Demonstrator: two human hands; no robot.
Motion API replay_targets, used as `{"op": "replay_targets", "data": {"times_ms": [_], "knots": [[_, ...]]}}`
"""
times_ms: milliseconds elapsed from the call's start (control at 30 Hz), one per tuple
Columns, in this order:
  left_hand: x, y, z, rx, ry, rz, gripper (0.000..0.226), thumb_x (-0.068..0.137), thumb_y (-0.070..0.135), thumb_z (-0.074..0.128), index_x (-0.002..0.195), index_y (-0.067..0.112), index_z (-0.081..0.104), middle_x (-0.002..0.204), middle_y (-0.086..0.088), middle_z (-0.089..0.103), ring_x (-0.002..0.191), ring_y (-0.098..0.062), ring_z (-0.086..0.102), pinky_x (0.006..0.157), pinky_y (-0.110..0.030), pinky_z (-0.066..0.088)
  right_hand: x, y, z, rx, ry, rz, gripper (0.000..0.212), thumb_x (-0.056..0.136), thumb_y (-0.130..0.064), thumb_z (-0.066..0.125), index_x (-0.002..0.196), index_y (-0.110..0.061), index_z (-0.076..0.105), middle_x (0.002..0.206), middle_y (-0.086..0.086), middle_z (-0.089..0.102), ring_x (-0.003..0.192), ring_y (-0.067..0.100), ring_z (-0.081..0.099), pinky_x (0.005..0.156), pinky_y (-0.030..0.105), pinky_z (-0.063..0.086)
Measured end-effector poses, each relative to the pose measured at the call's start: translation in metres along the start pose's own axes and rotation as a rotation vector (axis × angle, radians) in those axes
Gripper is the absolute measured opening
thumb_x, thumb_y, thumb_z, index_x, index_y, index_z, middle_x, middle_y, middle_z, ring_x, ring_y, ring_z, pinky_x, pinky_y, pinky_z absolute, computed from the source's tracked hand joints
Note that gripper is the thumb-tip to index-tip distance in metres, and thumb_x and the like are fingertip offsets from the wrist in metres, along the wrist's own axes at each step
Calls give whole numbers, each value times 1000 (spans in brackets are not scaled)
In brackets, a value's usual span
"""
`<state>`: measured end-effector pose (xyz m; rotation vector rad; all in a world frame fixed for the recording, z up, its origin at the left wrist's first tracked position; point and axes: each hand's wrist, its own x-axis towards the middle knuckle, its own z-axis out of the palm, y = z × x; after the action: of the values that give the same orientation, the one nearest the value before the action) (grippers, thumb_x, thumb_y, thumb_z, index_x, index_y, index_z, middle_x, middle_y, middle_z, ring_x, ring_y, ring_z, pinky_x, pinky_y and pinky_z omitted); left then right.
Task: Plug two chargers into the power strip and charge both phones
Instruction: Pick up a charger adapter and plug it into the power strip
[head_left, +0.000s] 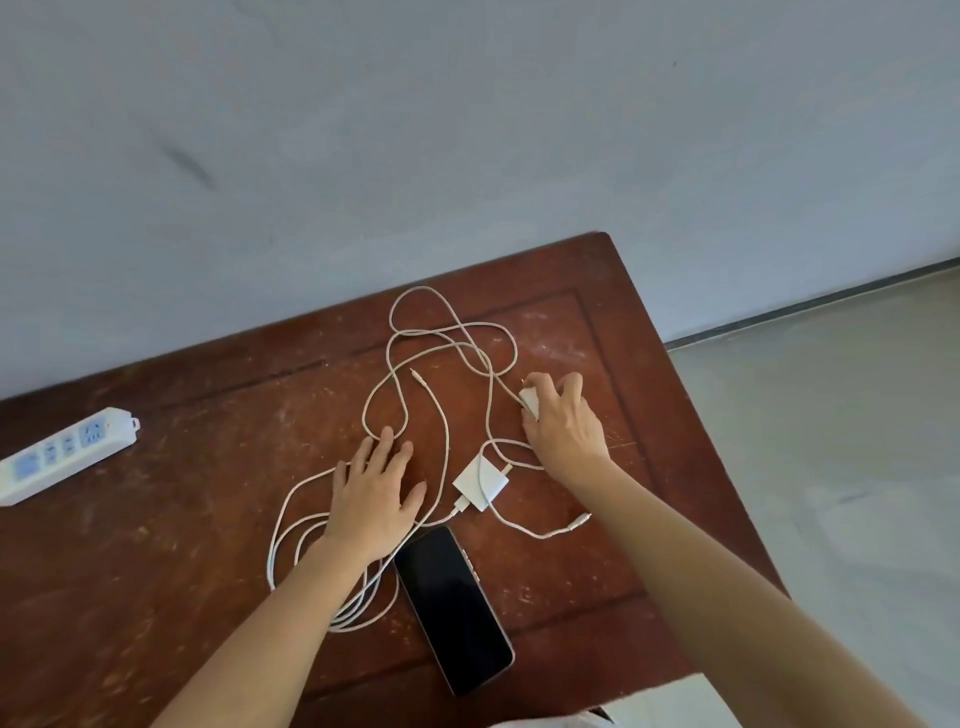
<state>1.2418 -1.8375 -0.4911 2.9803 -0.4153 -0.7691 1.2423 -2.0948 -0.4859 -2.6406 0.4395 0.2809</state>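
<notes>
Presently my right hand (563, 436) grips a light, rigid charger (530, 402) by its body — cable (441, 415) limp, tangled; left hand (376, 493) flat, open.

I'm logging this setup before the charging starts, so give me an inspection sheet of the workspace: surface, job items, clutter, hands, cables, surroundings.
Surface: scuffed brown wooden table.
Job's things: power strip at far left, nothing plugged in; white charger lying loose; one dark-screened phone; a second phone not seen.
Clutter: nothing seen.
Hands: left hand flat on the cables; right hand closed on a small white object, probably the second charger.
Cables: white cables tangled in loops.
Surroundings: grey wall, pale floor.
</notes>
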Motion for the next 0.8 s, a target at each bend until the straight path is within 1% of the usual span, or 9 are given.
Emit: {"op": "replay_targets", "data": {"times_ms": [100, 200, 300, 367, 433, 533, 600, 700, 800], "knots": [[0, 0, -2, 15, -27, -11, 65, 100, 55, 38, 156, 25, 26, 169, -3, 10, 155, -28, 9, 122, -54, 19, -1, -1, -4, 121, -85, 107, 55, 93, -26, 63, 140, -14, 37, 126, 14, 39, 96, 36, 66, 75, 37, 54], [1, 0, -10, 48, -84, 0, 66, 100, 54, 37, 158, 25, 20, 169, -3, 6, 155, -27, 7, 122, -53, 19, -10, 4, -17, 197, -161, 236, 62, 89, -36, 68, 139, -12, 42, 131, 14, 38, 104, 39, 62, 87, 41, 51], [0, 0, -26, 63, -123, 10, 65, 101, 50, 38, 158, 23, 21, 169, -2, 11, 154, -25, 14, 121, -50, 23, -24, 6, -39, 318, -83, 310, 56, 93, -37, 64, 138, -14, 42, 133, 15, 41, 99, 34, 60, 85, 40, 52], [-4, 0, -41, 30, -78, -5, 62, 101, 47, 42, 155, 19, 29, 165, -2, 26, 151, -23, 25, 120, -48, 28, -28, 0, -62, 451, 20, 311, 54, 94, -37, 61, 139, -16, 39, 130, 16, 47, 93, 29, 55, 80, 38, 50], [-14, -3, -56, -2, 30, -10, 59, 101, 45, 46, 152, 16, 36, 159, -3, 39, 146, -23, 35, 117, -46, 33, -27, -12, -87, 554, 133, 244, 53, 94, -38, 61, 138, -17, 39, 119, 14, 60, 93, 30, 61, 80, 40, 53], [-43, -15, -79, -50, 180, -37, 58, 100, 43, 50, 150, 16, 38, 156, -4, 42, 145, -23, 39, 116, -45, 34, -25, -48, -120, 616, 219, 77, 54, 90, -37, 63, 137, -20, 40, 106, 5, 63, 92, 30, 65, 80, 45, 56], [-65, -30, -91, -56, 249, -72, 58, 100, 43, 50, 150, 16, 38, 158, -5, 40, 146, -24, 36, 118, -45, 31, -27, -80, -130, 646, 217, -45, 54, 89, -37, 62, 137, -23, 42, 105, 4, 64, 89, 28, 66, 79, 47, 57], [-101, -61, -108, -106, 334, -153, 55, 99, 42, 51, 148, 17, 41, 159, -5, 38, 147, -24, 33, 119, -47, 29, -43, -137, -134, 676, 180, -236, 50, 91, -38, 62, 137, -27, 45, 103, 2, 65, 83, 24, 66, 73, 41, 57], [-139, -98, -119, -145, 401, -237, 53, 100, 42, 51, 147, 20, 43, 159, -4, 38, 147, -24, 34, 119, -47, 30, -74, -193, -133, 730, 147, -378, 49, 91, -37, 64, 137, -28, 48, 104, 0, 64, 81, 22, 63, 72, 37, 54]]}}
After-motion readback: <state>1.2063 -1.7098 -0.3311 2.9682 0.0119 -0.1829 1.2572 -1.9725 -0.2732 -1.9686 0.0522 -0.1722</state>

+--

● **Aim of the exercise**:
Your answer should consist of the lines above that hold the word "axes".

● **Result of the task**:
Measured end-effector poses, each relative to the pose measured at the call's start: translation in metres along the start pose's own axes and rotation as a rotation vector (axis × angle, radians) in those axes
Note that gripper is the thumb-tip to index-tip distance in metres, and thumb_x and the like are fingertip offsets from the wrist in metres, along the wrist's own axes at each step
`<state>`: measured end-effector pose (xyz m; rotation vector rad; all in a world frame fixed for the recording, z up, its origin at the left wrist's first tracked position; point and axes: each hand's wrist, its own x-axis towards the middle knuckle, its own z-axis out of the palm, y = z × x; after the action: of the values that give the same orientation, the one nearest the value before the action) (grippers, thumb_x, thumb_y, thumb_z, index_x, index_y, index_z, middle_x, middle_y, middle_z, ring_x, ring_y, ring_z, pinky_x, pinky_y and pinky_z omitted); left then right.

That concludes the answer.